JamTeas finds buyer for Bell Road base

9 months ago 42

After about a decade of operation at its Bell Road base in Kingston, Jamaican Teas Limited has found a buyer for the 22,000-square-foot factory, which it is vacating for new premises.

The maker of Tetley and Caribbean Dream teas said in a market filing that it entered into an agreement on Tuesday, March 12, to sell the tea factory to a third-party purchaser. The transaction is expected to close in April 2024, but the buyer and sale price were not disclosed.

JamTeas CEO John Mahfood said only that the purchaser was a small family-owned business, who may reveal itself in due course.

The tea group’s ongoing relocation to its new home at Temple Hall in the hills of St Andrew is now set to be finalised by June. However, Mahfood told the Financial Gleaner that the sale agreement gives JamTeas up to August to vacate the Bell Road property.

The move will complete the process of consolidating the operations at JamTeas which started in February this year, when the company relocated its dry pack operation from 10,000 square feet of rented space at Montgomery Avenue in Kingston to the new Temple Hall complex.

“That was the first part of the move, because we had rented that space. That division does soups and seasonings, along with instant ginger, and so on,” Mahfood said.
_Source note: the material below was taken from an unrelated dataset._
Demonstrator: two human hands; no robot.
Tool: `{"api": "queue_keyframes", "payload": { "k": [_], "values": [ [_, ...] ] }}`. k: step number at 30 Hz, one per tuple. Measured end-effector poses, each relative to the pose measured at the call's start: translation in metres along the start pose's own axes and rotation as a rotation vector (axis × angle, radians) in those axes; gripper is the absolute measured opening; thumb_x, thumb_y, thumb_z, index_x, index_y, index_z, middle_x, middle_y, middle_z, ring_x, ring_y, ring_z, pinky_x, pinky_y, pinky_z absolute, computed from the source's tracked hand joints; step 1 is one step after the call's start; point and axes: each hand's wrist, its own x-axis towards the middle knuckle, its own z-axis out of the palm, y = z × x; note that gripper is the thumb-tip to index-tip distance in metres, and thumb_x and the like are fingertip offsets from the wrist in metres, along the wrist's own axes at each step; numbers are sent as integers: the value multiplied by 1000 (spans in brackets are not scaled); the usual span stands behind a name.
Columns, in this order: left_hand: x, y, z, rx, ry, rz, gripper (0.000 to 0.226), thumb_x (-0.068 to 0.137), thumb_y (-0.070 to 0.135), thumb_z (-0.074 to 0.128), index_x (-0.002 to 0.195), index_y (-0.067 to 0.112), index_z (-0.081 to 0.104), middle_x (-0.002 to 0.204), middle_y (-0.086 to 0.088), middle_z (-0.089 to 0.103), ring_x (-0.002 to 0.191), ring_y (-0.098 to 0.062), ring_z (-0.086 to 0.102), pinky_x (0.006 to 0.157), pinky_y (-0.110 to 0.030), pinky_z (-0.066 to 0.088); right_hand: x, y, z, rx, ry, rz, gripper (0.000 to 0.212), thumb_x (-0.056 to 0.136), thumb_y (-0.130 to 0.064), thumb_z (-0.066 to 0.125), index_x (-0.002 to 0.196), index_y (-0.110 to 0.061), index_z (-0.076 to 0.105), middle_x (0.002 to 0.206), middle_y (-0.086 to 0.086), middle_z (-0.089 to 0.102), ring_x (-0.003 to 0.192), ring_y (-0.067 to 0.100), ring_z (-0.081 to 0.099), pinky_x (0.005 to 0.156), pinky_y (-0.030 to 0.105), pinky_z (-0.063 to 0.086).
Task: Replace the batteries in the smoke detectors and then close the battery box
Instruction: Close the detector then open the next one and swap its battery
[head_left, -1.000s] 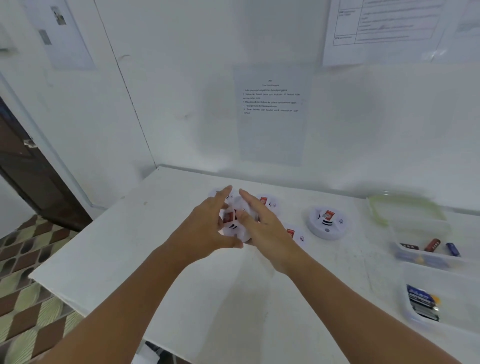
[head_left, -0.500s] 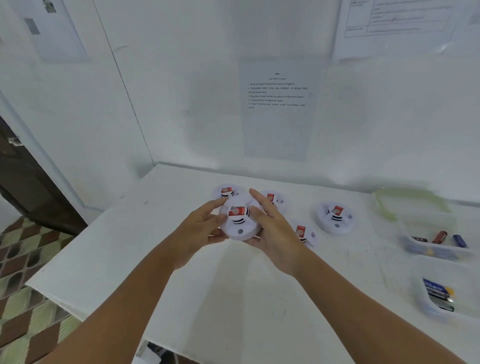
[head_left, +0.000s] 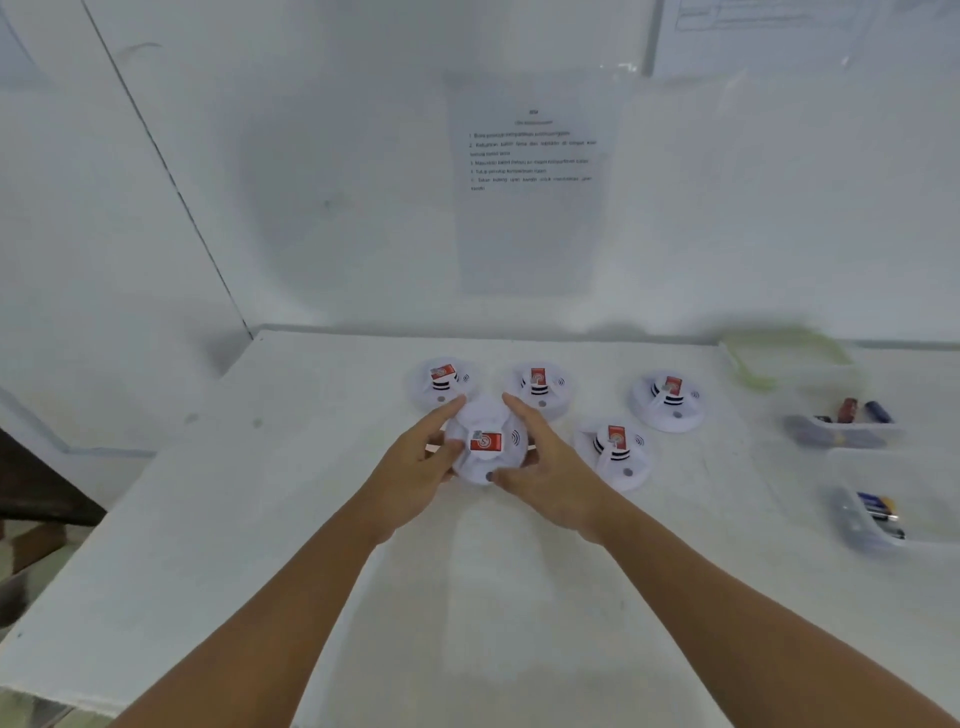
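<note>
Holding a white smoke detector (head_left: 485, 447) between both hands, the person keeps it just above the white table (head_left: 208, 519), red label (head_left: 486, 442) facing up. Left hand (head_left: 415, 467): fingers curled along the detector's left rim, thumb pressed against its side, so the hand grips the unit. Right hand (head_left: 550, 462): index finger laid along the far right rim, thumb hooked under the near edge, also gripping. Whether the detector's base touches the table cannot be told; the hands hide its underside.

Four more detectors sit on the table around the held one, all label up. One (head_left: 441, 382) lies just beyond it to the left, near the left fingertips. A second (head_left: 540, 387) lies just beyond it to the right, close to the right index finger. A third (head_left: 615, 452) rests beside the right hand, to the right of the held unit. A fourth (head_left: 667, 397) is farther right and slightly back.

Well to the right of the held detector stand two clear plastic boxes. The farther box (head_left: 841, 431) holds loose batteries (head_left: 857, 410), one reddish and one blue among them. The nearer box (head_left: 893, 499) holds batteries (head_left: 880, 512) lying at its left end. A pale green lid (head_left: 779, 353) lies behind the farther box, against the wall.

On the wall behind the held detector hangs a printed sheet (head_left: 530, 182); its text is too small to read.
</note>
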Motion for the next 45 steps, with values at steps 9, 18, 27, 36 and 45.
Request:
{"api": "queue_keyframes", "payload": {
  "k": [9, 18, 27, 36, 45],
  "values": [
    [2, -17, 8, 62, 53, 38, 49, 106, 29, 56, 133, 68, 48, 127, 11, 69, 115, -15, 68, 104, -41, 55, 6, 17, -1, -29, -8, -78, 82, 91, -1, 68, 155, -32, 27, 143, -16, 51, 126, -1, 56, 95, 20, 53],
    [4, -21, 5, 138, 20, 24, 50, 106, 33, 55, 148, 57, 42, 132, 14, 65, 113, -4, 66, 104, -34, 55, 11, 23, 0, -4, -14, -89, 83, 89, -3, 68, 154, -34, 28, 140, -12, 56, 124, 6, 60, 101, 35, 56],
    [4, -21, 6, 142, -19, 34, 55, 105, 35, 56, 153, 50, 37, 143, 20, 59, 120, -5, 63, 106, -33, 53, 12, 25, 0, 10, 1, -117, 79, 89, 0, 66, 143, -46, 33, 135, -15, 59, 122, 5, 61, 103, 36, 55],
    [3, -19, 5, 160, -29, 30, 55, 105, 36, 56, 155, 48, 36, 147, 17, 56, 123, -10, 61, 109, -37, 52, 12, 25, 1, 0, -6, -101, 82, 90, -4, 69, 154, -35, 28, 143, -14, 53, 129, 3, 55, 108, 36, 51],
    [2, -18, 5, 176, -31, 32, 56, 105, 37, 55, 156, 45, 34, 148, 13, 54, 125, -12, 60, 110, -36, 51, 12, 27, 2, -4, -9, -99, 80, 89, -5, 68, 153, -35, 30, 142, -14, 54, 129, 4, 56, 107, 35, 52]
  ]
}}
Next, the company will relocate the equipment for the tea manufacturing division, which will be moving from Bell Road. Those preparations are under way, he said.

Jamaican Teas is in the business of tea-making, spice and soup manufacturing, grocery retail, investments and real estate development.

The manufacturing operations are being hived off into a new company called Caribbean Dreams Foods Limited, CDFL, for which Charles Barrett was named as general manager in charge of operations last year. Initially, Caribbean Dreams Foods was expected to be headed by Dianna Blake-Bennett as CEO, but she resigned from the JamTeas group last year.

The factory at Temple Hall was acquired through CDFL, according to JamTeas’ newly released annual report.

Jamaican Teas is a decades-old company that moved to the Bell Road base in 2014, four years after going public and listing on the junior stock market. The consolidation moves the export-focused company further away from Kingston’s cargo port, but Mahfood has said the relocation would reap savings by cutting down on administrative and operational costs such as security and utilities.